§ EXCERPTED RECORDS
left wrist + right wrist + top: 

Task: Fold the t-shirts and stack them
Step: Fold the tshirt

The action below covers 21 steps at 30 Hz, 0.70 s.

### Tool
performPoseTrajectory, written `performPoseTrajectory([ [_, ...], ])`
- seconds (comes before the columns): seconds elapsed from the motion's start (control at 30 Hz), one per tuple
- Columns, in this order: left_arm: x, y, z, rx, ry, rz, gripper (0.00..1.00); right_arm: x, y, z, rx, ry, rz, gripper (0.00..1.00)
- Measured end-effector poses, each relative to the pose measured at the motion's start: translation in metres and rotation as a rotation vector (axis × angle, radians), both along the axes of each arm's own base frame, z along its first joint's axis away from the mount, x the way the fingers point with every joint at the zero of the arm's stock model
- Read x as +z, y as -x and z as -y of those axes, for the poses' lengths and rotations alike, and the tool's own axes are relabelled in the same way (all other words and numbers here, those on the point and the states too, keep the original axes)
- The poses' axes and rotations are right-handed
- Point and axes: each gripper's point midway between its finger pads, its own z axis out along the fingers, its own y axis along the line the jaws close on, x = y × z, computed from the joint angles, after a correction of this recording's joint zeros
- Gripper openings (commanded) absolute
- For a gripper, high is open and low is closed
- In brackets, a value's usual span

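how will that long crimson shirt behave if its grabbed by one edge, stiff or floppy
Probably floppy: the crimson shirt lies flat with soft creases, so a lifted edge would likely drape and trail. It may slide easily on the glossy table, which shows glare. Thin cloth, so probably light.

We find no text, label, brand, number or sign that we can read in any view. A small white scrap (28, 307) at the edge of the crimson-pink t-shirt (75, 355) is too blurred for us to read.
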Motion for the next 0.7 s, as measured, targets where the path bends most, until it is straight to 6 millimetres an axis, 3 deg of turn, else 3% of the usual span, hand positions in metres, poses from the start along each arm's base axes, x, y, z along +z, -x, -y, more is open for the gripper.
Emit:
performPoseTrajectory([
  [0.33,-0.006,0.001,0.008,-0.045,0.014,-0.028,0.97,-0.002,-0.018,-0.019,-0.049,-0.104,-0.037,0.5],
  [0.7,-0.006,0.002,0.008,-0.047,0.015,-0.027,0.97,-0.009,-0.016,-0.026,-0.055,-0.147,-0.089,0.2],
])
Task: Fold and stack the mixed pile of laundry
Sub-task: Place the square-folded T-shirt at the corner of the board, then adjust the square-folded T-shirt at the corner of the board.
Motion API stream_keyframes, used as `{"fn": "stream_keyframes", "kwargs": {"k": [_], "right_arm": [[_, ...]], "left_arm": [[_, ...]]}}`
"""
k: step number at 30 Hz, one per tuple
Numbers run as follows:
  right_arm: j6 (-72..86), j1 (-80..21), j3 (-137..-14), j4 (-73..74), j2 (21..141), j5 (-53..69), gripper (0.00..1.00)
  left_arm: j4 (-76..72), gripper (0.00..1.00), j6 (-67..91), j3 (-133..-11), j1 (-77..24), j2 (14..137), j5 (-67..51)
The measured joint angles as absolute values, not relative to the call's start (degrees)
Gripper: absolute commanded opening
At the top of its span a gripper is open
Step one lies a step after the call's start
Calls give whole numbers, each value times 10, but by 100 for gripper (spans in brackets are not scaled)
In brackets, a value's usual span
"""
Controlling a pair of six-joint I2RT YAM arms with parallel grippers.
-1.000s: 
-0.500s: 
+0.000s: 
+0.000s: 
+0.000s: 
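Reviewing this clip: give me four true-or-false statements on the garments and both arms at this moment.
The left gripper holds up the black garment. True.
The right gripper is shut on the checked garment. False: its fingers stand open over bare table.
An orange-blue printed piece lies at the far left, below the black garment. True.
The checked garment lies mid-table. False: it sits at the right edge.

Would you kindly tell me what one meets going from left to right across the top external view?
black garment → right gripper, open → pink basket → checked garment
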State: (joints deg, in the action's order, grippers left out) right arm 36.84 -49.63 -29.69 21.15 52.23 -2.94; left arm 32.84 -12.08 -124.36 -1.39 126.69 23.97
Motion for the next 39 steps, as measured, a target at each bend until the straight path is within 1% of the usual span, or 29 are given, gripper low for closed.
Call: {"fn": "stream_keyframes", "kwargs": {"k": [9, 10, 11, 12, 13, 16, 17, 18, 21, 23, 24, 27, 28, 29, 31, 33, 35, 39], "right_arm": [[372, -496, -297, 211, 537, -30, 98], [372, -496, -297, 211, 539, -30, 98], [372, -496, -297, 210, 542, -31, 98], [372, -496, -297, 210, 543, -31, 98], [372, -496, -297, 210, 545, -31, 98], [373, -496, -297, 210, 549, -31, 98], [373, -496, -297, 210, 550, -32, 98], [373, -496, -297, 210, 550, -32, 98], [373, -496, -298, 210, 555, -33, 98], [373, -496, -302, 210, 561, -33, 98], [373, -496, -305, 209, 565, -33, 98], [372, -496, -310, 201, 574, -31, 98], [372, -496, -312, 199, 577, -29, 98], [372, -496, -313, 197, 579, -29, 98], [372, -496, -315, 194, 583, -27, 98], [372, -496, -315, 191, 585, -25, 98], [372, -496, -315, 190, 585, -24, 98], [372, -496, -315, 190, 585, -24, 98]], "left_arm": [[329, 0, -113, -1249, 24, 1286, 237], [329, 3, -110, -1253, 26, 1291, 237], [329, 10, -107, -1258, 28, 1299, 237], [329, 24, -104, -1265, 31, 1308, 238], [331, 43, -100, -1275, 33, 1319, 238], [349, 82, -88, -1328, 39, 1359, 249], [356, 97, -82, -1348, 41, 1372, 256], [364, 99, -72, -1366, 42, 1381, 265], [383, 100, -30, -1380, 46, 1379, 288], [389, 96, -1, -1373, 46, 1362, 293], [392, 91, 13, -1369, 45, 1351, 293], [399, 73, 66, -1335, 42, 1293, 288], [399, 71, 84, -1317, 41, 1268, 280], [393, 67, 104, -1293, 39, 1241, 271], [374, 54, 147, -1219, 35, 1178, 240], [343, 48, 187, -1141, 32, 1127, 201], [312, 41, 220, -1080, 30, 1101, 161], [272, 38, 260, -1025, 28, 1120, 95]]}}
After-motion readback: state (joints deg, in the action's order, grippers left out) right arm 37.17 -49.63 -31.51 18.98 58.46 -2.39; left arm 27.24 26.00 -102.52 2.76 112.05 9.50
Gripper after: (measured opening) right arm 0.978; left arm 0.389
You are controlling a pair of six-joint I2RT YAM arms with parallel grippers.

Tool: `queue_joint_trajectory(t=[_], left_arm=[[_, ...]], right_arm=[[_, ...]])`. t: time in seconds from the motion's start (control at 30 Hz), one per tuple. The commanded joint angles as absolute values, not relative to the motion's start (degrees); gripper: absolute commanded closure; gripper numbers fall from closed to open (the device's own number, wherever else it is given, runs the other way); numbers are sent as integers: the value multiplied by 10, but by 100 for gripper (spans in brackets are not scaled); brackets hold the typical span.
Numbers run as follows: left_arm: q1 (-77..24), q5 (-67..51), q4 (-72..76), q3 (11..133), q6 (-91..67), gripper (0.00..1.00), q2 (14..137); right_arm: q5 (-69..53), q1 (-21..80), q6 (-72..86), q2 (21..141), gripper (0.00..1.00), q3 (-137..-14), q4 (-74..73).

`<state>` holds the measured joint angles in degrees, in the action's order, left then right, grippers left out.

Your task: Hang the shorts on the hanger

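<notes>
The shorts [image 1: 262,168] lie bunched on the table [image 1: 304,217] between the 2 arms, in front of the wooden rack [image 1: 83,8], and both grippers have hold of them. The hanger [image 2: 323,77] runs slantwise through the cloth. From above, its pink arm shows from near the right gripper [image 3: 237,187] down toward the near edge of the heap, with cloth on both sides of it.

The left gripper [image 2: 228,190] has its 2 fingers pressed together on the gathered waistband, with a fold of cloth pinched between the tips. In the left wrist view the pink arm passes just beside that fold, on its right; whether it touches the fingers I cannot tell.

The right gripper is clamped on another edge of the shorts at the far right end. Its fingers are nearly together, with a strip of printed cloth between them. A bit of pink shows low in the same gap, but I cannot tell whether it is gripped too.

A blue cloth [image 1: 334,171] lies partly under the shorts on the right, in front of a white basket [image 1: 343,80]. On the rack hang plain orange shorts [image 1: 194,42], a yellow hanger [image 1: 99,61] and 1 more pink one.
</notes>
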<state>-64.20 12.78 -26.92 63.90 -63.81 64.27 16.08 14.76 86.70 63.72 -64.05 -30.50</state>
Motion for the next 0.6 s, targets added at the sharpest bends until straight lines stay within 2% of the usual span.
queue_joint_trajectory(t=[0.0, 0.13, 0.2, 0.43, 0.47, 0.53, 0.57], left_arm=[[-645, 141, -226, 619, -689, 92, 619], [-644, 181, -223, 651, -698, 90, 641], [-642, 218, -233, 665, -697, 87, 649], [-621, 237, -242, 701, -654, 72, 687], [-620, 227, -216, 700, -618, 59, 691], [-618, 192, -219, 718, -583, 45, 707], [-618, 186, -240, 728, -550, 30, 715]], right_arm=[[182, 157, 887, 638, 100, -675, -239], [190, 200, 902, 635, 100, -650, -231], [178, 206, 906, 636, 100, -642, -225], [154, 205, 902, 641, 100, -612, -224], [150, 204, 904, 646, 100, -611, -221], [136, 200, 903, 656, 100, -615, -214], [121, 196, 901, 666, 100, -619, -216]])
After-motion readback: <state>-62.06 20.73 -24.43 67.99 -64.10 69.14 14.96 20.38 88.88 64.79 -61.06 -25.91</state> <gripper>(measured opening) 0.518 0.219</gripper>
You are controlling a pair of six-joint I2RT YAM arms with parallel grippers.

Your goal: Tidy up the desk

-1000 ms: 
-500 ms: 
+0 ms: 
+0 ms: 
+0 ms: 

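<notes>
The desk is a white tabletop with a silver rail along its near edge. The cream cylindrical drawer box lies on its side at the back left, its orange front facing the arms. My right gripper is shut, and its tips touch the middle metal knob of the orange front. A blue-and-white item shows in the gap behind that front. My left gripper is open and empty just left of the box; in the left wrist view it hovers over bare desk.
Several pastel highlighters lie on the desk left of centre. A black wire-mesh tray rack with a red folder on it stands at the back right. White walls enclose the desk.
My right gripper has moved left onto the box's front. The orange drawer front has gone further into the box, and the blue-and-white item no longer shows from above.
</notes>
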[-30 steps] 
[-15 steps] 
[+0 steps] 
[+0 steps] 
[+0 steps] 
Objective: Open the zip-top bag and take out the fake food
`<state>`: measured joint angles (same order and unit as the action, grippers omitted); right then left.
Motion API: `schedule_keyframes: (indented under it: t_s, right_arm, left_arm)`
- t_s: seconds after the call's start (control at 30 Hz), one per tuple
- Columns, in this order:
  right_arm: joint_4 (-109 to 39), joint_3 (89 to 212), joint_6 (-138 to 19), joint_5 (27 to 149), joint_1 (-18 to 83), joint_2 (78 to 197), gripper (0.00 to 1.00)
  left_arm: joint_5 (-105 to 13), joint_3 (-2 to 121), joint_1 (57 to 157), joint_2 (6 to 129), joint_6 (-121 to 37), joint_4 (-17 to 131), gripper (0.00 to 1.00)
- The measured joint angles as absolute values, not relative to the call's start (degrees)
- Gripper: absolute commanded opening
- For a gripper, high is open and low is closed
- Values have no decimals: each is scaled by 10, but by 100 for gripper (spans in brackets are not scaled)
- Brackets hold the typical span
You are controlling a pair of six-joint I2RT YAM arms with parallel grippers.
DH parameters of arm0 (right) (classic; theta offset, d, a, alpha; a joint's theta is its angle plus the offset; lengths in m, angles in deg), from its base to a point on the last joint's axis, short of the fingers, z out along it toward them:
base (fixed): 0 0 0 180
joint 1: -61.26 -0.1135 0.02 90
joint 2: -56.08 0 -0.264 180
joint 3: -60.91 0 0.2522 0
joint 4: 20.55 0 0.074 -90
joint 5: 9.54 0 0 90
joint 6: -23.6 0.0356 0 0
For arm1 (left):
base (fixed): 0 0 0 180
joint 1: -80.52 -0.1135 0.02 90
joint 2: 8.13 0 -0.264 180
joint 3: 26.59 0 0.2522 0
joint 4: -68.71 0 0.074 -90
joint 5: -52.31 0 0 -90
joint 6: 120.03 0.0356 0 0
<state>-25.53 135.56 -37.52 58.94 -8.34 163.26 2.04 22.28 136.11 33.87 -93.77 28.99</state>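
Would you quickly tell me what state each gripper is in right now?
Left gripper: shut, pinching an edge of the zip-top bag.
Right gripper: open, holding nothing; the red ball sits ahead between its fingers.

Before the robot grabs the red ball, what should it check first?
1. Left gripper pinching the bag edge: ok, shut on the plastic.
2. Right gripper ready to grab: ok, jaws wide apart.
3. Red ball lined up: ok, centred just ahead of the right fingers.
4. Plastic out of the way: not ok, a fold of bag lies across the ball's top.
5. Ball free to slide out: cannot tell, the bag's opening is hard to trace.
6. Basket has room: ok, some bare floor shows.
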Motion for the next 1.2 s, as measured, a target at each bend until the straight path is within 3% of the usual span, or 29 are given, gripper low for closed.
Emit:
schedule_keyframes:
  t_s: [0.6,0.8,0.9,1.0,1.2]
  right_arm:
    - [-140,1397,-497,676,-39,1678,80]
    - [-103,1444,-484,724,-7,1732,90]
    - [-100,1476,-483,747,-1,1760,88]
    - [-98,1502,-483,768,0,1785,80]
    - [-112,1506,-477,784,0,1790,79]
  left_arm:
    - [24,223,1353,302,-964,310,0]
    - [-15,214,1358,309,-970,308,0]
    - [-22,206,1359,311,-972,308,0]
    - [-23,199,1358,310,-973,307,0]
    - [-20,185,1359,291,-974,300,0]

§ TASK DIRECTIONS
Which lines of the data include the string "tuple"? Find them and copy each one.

§ SOLUTION TO THIS PROBLEM
- seconds (comes before the columns): seconds elapsed from the motion's start (control at 30 Hz), one per tuple
k: step number at 30 Hz, one per tuple
Tool: `queue_joint_trajectory(t=[_], left_arm=[[_, ...]], right_arm=[[_, ...]])`. t: time in seconds from the motion's start (control at 30 Hz), one per tuple. The commanded joint angles as absolute values, not relative to the motion's start (degrees); gripper: absolute commanded closure; gripper numbers fall from closed to open (the device's own number, wherever else it is given, runs the other way); numbers are sent as integers: the value multiplied by 10, but by 100 for gripper (spans in brackets are not scaled); brackets hold the typical span.
- t_s: seconds after the call's start (control at 30 Hz), one per tuple

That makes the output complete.